Getting started

Let's assume that you've decided what your plugin should do. Perhaps you have a bit of existing PHP code that you'd like to integrate into WordPress, or maybe you've been playing around with a new function as part of a theme file and you'd like to make it more portable. In any case, you have something in mind for the core of your plugin. Now you need to know how to package it as a plugin, create some options, and perhaps even submit it to the official plugin repository.

The first step is to create your plugin files. While you can create a plugin that's just one file—like the Hello, Dolly plugin included in the WordPress download package—most plugins contain multiple files (even if it's just one PHP file and a readme.txt), so it's a good idea to start by creating a directory for your plugin. It should go inside your /wp-content/plugins directory.

To begin the Next Page plugin, I created a directory and file. The file is saved as /wp-content/plugins/next-page/next-page.php. The first thing that goes into this file is the header comment block, as shown in Listing 9-1. The title and description will appear in your list of plugins. If you provide a URL in addition to your name as the author, your name will be linked to that URL. You may also provide a URL for the plugin, if it has its own page on your website. You should also include a license, either as a single line (as shown) or as a separate comment block (if, for example, you are including the standard GNU Public License header).

Listing 9-1. The Next Page plugin header comment block

Plugin Name: Next Page

Plugin URI:

Description: Provides shortcodes and template tags for next/previous navigation in pages.

Version: 1.0

License: GPLv2

Author: Stephanie Leary

Author URI:

There are a few additional requirements for plugins distributed through the official repository. If you intend to submit your plugin, you'll need to include a readme.txt file, some screenshots (optional), and a few extra functions that will allow your plugin to be translated into other languages (also optional, but preferred). These steps are detailed at the end of this chapter.

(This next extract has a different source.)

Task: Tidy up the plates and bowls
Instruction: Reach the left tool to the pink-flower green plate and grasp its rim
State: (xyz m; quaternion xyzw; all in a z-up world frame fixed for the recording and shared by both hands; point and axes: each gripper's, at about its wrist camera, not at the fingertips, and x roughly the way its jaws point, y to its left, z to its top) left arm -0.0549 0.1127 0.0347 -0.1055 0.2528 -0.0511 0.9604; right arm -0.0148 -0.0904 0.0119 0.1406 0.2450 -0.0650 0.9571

Once you've created your files, you need to plan your approach to the code itself. You should identify the things that users might want to change and plan to turn those things into options. Then you'll need to create the option page containing the form where users can save their options to the database. You can then go through the parts of your code you identified as potential options and replace them with the variable containing your stored options. To demonstrate, I'll show you the Next Page plugin without its options, then add the options page, and replace the appropriate variables. First, however, I'll show you how to create a very basic template tag.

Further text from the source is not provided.